Activity:
Repeat exactly, and only, the lines below starting at the line that contains "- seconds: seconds" and ending at the line that contains "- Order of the", inclusive of both.

Data:
⟨
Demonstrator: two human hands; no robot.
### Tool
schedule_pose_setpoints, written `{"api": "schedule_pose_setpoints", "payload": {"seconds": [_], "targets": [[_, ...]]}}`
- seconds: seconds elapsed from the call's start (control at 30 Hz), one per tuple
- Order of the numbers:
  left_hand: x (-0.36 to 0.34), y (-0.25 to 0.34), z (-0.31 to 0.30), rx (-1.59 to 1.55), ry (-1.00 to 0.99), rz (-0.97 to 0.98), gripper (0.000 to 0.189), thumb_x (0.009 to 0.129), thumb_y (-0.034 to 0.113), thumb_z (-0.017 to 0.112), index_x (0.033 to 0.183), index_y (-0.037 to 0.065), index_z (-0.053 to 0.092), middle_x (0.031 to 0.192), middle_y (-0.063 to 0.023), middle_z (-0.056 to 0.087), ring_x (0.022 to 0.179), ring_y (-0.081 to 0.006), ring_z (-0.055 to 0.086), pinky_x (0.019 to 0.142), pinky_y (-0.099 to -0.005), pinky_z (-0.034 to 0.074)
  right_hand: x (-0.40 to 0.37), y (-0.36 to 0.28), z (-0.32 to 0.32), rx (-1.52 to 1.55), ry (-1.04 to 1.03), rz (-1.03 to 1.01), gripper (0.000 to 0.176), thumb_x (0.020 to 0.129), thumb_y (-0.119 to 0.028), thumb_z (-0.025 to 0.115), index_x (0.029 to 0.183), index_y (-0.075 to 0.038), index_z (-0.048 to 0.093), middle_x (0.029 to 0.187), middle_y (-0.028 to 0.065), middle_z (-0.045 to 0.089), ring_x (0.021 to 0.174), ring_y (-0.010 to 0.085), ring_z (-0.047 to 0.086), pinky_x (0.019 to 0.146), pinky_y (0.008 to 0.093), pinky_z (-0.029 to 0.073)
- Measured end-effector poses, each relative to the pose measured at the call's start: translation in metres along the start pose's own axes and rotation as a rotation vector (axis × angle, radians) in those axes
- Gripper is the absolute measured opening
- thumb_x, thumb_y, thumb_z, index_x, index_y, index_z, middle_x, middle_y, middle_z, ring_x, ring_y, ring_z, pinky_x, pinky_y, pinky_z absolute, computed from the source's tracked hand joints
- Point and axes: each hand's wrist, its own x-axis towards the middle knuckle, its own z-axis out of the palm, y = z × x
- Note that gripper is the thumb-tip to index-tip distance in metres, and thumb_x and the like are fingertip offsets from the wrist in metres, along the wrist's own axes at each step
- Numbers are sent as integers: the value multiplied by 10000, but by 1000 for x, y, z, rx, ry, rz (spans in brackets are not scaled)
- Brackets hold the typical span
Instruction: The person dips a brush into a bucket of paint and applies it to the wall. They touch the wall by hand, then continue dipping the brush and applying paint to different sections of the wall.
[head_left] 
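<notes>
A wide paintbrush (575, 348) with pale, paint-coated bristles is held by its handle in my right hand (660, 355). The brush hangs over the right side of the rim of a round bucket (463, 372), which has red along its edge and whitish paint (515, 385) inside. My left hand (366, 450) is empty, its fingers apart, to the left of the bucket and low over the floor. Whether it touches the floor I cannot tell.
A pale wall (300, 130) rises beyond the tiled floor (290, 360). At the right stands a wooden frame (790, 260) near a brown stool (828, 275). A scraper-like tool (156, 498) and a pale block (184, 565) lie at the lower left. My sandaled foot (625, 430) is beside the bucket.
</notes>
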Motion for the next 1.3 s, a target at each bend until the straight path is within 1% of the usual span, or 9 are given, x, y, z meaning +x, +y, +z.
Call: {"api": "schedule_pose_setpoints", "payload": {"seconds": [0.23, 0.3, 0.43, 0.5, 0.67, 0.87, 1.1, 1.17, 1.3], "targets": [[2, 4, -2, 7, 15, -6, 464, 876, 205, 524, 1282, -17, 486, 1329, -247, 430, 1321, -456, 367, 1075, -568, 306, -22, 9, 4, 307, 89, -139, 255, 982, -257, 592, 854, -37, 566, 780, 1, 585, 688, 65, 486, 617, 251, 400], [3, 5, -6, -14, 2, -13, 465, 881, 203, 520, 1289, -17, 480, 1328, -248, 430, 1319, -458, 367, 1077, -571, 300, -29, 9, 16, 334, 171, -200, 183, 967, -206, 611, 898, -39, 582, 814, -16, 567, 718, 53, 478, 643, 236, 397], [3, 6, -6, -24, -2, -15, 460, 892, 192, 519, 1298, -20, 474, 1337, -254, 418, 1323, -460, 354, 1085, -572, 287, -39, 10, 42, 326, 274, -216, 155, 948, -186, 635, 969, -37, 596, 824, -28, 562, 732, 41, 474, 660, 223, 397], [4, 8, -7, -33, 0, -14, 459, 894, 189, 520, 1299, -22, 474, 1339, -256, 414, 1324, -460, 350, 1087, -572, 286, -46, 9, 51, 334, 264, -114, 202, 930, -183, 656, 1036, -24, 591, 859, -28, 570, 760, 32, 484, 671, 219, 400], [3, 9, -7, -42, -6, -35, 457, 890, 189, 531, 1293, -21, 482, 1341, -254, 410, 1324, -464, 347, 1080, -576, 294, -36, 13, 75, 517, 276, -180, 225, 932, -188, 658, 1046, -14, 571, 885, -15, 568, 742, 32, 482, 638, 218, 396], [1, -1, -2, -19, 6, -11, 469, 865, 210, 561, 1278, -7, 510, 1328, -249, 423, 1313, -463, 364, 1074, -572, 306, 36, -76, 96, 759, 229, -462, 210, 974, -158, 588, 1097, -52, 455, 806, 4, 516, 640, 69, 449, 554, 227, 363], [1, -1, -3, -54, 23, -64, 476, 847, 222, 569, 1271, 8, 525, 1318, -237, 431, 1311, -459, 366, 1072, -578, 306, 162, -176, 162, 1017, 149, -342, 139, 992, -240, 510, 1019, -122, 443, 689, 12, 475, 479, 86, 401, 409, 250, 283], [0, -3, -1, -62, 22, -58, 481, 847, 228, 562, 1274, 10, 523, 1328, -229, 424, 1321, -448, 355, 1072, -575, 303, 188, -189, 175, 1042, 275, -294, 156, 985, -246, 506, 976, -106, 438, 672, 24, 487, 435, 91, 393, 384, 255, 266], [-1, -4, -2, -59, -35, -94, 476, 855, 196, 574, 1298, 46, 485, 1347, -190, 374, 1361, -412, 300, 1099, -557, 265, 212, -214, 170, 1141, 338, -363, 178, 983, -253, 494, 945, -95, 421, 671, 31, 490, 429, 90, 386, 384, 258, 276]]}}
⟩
Written solution:
- seconds: seconds elapsed from the call's start (control at 30 Hz), one per tuple
- Order of the numbers:

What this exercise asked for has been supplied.